#### [Work to complete]
This exercise requires an exact output of the listing, images omitted.
# # # #
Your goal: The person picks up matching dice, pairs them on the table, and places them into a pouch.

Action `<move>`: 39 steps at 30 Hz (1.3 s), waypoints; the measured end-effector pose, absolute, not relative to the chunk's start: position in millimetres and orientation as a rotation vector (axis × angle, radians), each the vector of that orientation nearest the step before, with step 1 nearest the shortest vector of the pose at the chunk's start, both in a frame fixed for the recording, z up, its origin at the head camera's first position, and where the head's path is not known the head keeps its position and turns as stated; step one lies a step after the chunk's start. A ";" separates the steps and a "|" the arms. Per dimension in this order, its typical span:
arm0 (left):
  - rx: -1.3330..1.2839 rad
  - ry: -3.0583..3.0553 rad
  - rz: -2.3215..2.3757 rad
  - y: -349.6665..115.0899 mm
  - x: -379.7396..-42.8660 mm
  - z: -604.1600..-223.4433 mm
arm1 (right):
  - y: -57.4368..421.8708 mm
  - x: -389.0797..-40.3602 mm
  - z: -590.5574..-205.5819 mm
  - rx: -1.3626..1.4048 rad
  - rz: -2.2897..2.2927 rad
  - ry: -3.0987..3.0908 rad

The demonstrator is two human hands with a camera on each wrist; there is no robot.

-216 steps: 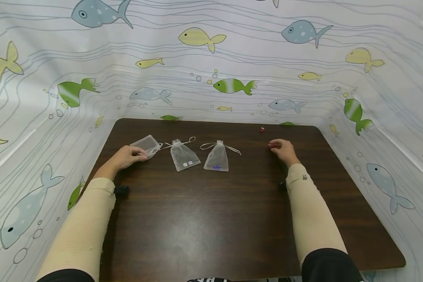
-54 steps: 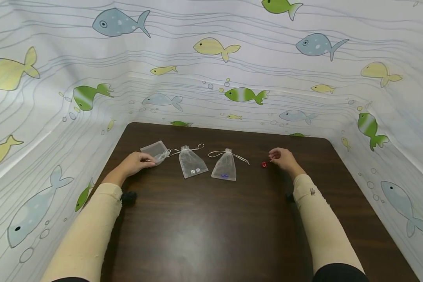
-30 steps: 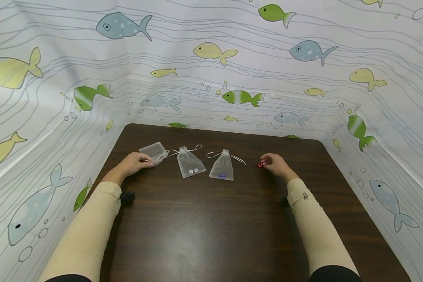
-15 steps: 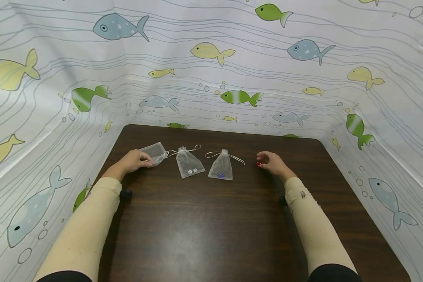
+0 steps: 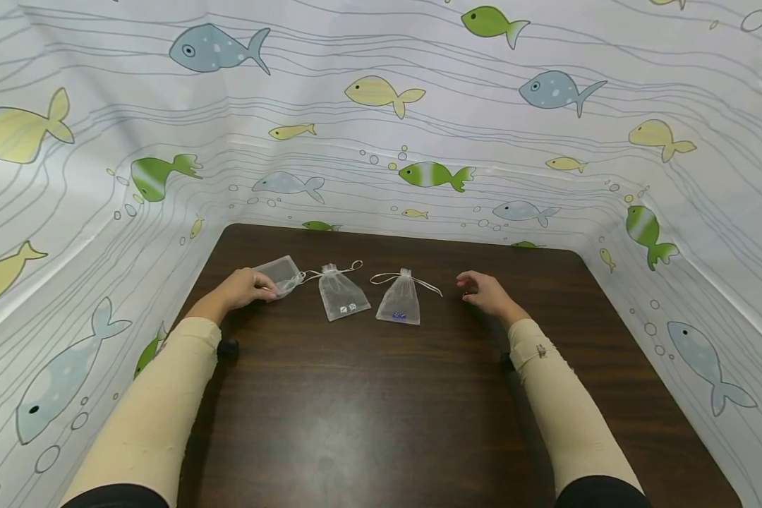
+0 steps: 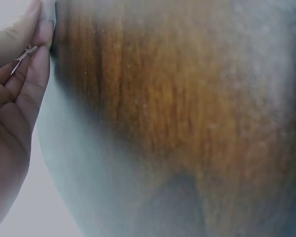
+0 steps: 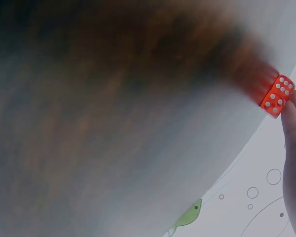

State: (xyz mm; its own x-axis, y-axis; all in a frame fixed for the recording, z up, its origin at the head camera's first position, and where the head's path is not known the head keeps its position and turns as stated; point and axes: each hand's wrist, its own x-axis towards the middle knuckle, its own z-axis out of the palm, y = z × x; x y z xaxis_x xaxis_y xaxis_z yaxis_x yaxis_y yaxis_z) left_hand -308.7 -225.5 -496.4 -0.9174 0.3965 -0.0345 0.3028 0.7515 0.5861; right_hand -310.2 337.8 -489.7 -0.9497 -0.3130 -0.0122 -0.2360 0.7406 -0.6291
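Note:
My left hand (image 5: 240,288) pinches the edge of a sheer white drawstring pouch (image 5: 279,271) that lies flat at the back left of the table. Its cord (image 6: 23,59) shows between the fingers in the left wrist view. On the right, my right hand (image 5: 489,293) has its thumb and fingers curved round red dice (image 7: 278,96) with white pips, side by side against the thumb. Only a speck of red shows there in the head view. Between the hands lie two more pouches, one with white dice (image 5: 348,308) inside, the other with blue dice (image 5: 399,316).
The dark brown wooden table (image 5: 355,395) has its far edge against a white fish-print curtain (image 5: 330,148), which also rises on both sides. The pouch with white dice (image 5: 339,291) and the pouch with blue dice (image 5: 401,295) have their cords spread toward the back.
My right hand brought one red die from the back toward another, then shifted left with the dice between thumb and fingers. The left hand stays on its pouch.

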 end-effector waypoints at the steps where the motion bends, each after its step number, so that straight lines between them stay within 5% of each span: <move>1: 0.562 2.793 0.892 -225.2 -309.0 -496.7 | 337.4 -310.3 -490.0 -0.454 -0.983 2.817; 39: 0.600 2.849 0.881 -219.9 -309.8 -491.5 | 331.4 -317.5 -491.8 -0.601 -0.745 2.912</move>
State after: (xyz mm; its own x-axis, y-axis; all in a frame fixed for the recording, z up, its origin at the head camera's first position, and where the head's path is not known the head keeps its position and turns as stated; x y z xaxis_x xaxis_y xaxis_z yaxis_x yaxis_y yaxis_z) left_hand -309.8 -219.9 -491.5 -0.9174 0.3973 0.0212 0.3399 0.7549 0.5608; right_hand -317.5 331.4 -491.8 -0.9203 -0.3905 0.0228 -0.3535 0.8053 -0.4759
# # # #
#### [Your solution]
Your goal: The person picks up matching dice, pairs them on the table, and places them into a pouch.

Action `<move>`: 39 steps at 30 Hz (1.3 s), waypoints; the measured end-effector pose, absolute, not relative to the chunk's start: position in millimetres and orientation as a rotation vector (axis × angle, radians), each the vector of that orientation nearest the step before, with step 1 nearest the shortest vector of the pose at the chunk's start, both in a frame fixed for the recording, z up, its origin at the head camera's first position, and where the head's path is not known the head keeps its position and turns as stated; step one lies a step after the chunk's start. A ";" separates the steps and a "|" the arms. Per dimension in this order, its typical span:
arm0 (left):
  - rx: -1.3330..1.2839 rad
  - ry: -3.0583..3.0553 rad
  - rz: -2.3215..2.3757 rad
  - y: -349.6665..115.0899 mm
  - x: -379.7396..-42.8660 mm
  - z: -604.1600..-223.4433 mm
arm1 (right):
  - y: -57.4368..421.8708 mm
  - x: -389.0797..-40.3602 mm
  - z: -590.5574..-205.5819 mm
  - rx: -1.3626..1.4048 rad
  - rz: -2.2897..2.2927 rad
  - ry: -3.0987..3.0908 rad

The demonstrator is two human hands with a camera on each wrist; there is no robot.

-216 steps: 
-54 steps: 
-30 steps: 
-15 steps: 
+0 steps: 
+0 steps: 
+0 steps: 

State: (xyz mm; its own x-axis, y-axis; all in a frame fixed for the recording, z up, its origin at the head camera's first position, and where the head's path is not known the head keeps its position and turns as stated; point and axes: each hand's wrist, its own x-axis towards the middle knuckle, its own z-axis out of the palm, y = z × x; x y z xaxis_x xaxis_y xaxis_z yaxis_x yaxis_y yaxis_z) left_hand -308.7 -225.5 -496.4 -0.9174 0.3965 -0.0345 0.3028 0.7515 0.5861; right_hand -310.2 337.8 -489.7 -0.9497 -0.3130 -0.0122 -0.2360 0.7406 -0.6291
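Note:
My left hand (image 5: 240,288) pinches the edge of a sheer white drawstring pouch (image 5: 279,271) that lies flat at the back left of the table. Its cord (image 6: 23,59) shows between the fingers in the left wrist view. On the right, my right hand (image 5: 489,293) has its thumb and fingers curved round red dice (image 7: 278,96) with white pips, side by side against the thumb. Only a speck of red shows there in the head view. Between the hands lie two more pouches, one with white dice (image 5: 348,308) inside, the other with blue dice (image 5: 399,316).
The dark brown wooden table (image 5: 355,395) has its far edge against a white fish-print curtain (image 5: 330,148), which also rises on both sides. The pouch with white dice (image 5: 339,291) and the pouch with blue dice (image 5: 401,295) have their cords spread toward the back.
My right hand brought one red die from the back toward another, then shifted left with the dice between thumb and fingers. The left hand stays on its pouch.
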
 end-effector waypoints at the steps where the motion bends, each after its step number, so that straight lines between them stay within 5% of each span: <move>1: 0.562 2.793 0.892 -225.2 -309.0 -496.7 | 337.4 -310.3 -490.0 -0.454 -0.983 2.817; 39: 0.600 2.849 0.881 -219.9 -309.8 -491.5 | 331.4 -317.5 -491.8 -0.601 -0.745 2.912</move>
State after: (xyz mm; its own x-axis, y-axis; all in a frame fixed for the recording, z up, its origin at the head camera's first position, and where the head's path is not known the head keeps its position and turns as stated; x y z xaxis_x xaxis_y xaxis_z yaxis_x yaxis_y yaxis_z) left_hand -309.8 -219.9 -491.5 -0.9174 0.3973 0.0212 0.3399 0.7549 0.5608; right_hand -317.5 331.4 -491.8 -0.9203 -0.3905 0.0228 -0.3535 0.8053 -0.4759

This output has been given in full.